No les digo que se convenzan de ello cuando en EL ESPAÑOL lean una noticia de agencia sobre una rueda de prensa del PP, la cual, probablemente, vayan a encontrar también en la competencia unos minutos antes o unos minutos después. No. Les digo que paguen cuando encuentren en nuestro medio un reportaje interesante y bien trabajado, una columna de opinión rotunda, una brillante crónica política, una noticia de investigación con impacto o un artículo irónico y divertido sobre la guerra Isabel Pantoja vs. Kiko Hernández. Les pido que paguen cuando sepan que eso, justo eso, no lo van a encontrar en otro medio mientras apuran la taza de café o cuando los niños ven los dibujos en la televisión y a usted sólo le queda la tablet o el móvil.
Sí, lo siento. Han de pagar. Cinco letras, un verbo en infinitivo. El periodismo, y el reporterismo en concreto, a lo que me dedico, es muy caro. Viajes, hostales, el bocadillo en la acera, la factura del fotógrafo colaborador...
Pero hasta aquí les doy la turra con lo de cobrarles por leernos. Mi propósito es otro: convencerles de que han de hacerlo estando convencidos de ello.
Yo no entiendo el reporterismo sin llegar al límite. Me da igual que mis textos traten sobre una investigación de tráfico drogas, sobre la entrevista a un sicario o sobre el dolor de la madre de un niño asesinado por la nueva pareja de su padre, como ocurrió en el caso de Gabriel Cruz. En todos esos casos necesito antes -es mi compromiso con el lector- ver dónde se alijaba la droga, observarle de cerca las arrugas de la frente al asesino por encargo, llorar y abrazarme a la mamá del niño asesinado tras escucharla contarme que su hijo, pese a estar enterrado, sigue teniendo derechos. Si no lo hago, el trabajo estará incompleto y mis historias carecerán de esos matices que a usted le hagan sentir y ver lo que otros han vivido en su piel.
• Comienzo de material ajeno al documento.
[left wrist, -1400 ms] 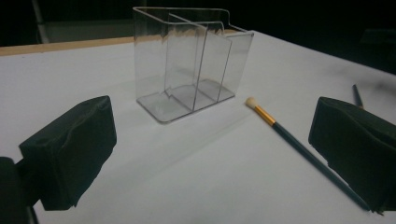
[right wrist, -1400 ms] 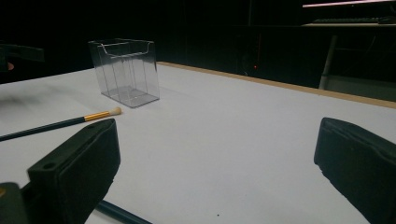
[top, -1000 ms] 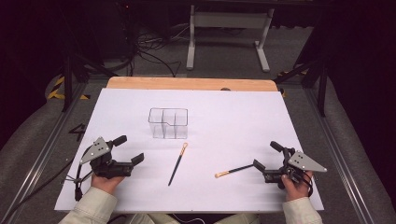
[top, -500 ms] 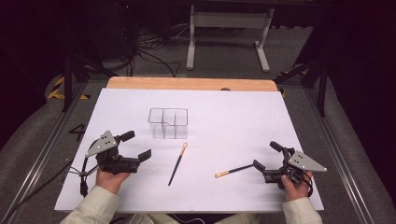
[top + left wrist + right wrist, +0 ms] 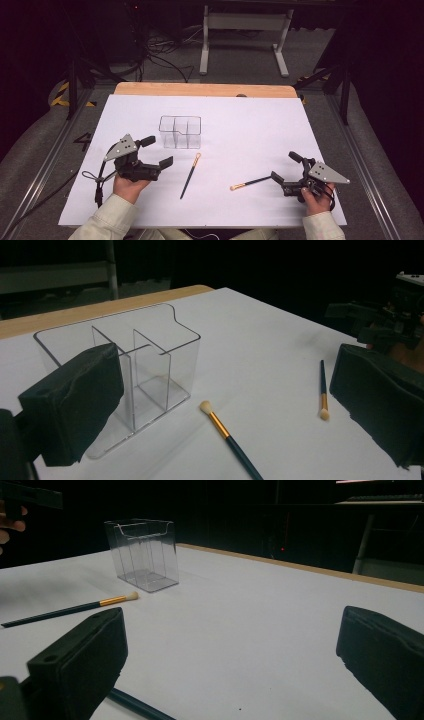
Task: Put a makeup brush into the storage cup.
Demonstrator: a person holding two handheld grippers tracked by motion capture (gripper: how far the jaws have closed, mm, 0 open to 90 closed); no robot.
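The left gripper (image 5: 156, 152), jaws wide and empty, is brought toward the near brush (image 5: 190, 175) right of it, below the clear box (image 5: 180, 132); right gripper (image 5: 285, 167) rests wide, empty, by the other brush (image 5: 251, 182).

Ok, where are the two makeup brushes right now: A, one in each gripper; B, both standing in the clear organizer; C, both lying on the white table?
C: both makeup brushes lie flat on the white table, outside the clear organizer.
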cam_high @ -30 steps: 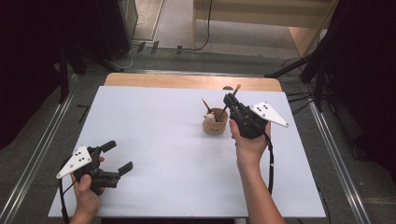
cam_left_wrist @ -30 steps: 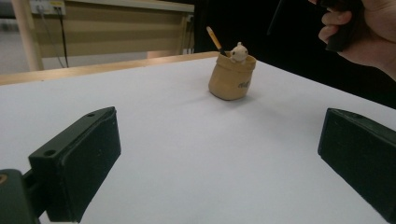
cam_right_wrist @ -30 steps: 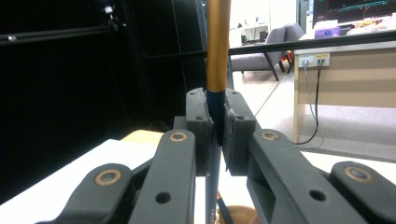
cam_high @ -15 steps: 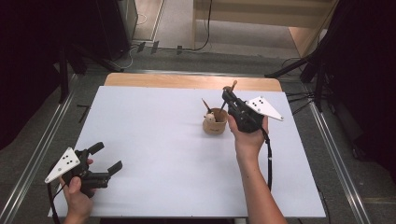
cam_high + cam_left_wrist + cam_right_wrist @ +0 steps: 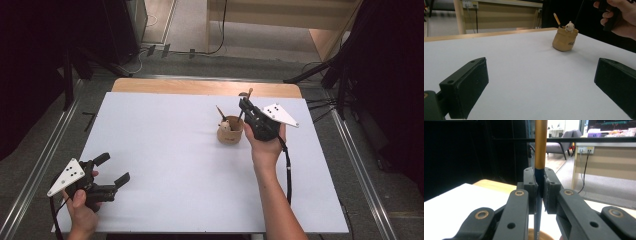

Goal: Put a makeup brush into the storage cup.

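Around the desk (image 5: 165, 150) the room lies dark at both sides, with grey floor (image 5: 190, 20) and a pale wooden cabinet (image 5: 280, 12) beyond its far edge. The desk's white top has a bare wood strip along the back. A tan cup (image 5: 230, 131) stands right of centre, holding a pencil and a small white figure (image 5: 569, 25). Just beside the cup, the right tongs (image 5: 243, 104) are clenched on a pen (image 5: 540, 150), upright above its rim. The left tongs (image 5: 111, 169), released, hover near the front left corner.

High view overhead, gripper views low, sharing pot (image 5: 565, 39)
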Motion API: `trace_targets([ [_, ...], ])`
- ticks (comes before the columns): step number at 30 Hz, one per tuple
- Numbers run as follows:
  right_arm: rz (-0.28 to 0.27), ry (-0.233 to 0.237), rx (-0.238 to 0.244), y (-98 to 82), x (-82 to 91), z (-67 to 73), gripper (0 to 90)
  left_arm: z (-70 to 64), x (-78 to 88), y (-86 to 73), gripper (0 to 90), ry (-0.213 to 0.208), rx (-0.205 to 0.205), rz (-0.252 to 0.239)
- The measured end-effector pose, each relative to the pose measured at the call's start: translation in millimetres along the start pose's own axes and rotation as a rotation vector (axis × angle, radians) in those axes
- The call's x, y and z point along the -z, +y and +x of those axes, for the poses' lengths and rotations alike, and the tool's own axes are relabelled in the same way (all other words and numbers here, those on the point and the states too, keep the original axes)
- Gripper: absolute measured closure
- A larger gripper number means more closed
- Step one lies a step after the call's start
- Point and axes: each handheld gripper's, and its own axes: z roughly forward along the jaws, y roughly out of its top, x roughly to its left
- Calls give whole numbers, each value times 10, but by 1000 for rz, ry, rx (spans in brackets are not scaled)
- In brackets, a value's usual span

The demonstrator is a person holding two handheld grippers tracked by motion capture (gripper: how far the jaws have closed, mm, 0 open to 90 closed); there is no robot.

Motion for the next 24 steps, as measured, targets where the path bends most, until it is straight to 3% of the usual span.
trace_targets([
  [24, 115, -25, 3, -327, -151, -64, 841, 5, 59, -65, 0, 18, 13, 21],
])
No piensen que son meras palabras. En todos esos ejemplos ocurrió así. Porque igual que pude perder la vida a bordo de aquella lancha, un cachito de mí se marchó con la muerte de 'El Pescaíto', cuya búsqueda, de casi dos semanas, viví in situ, o tuve que comerme el odio al escuchar el desprecio a la vida de un sicario.
Termino ya. Sólo les pido que confíen en nosotros. Si rompemos esa confianza, no vuelvan a pagar por leernos. Es muy sencillo. Yo, en cambio, seguiré intentando contar aquello que otro no ha contado. Viajaré para escuchar y entender al inmigrante del cayuco, recorreré el triángulo de pueblos donde más se muere de cáncer en España, iré hasta el escondite francés del hombre que sabe dónde está Marta del Castillo. Sólo eso nos diferenciará. Sólo eso acabará convenciéndoles.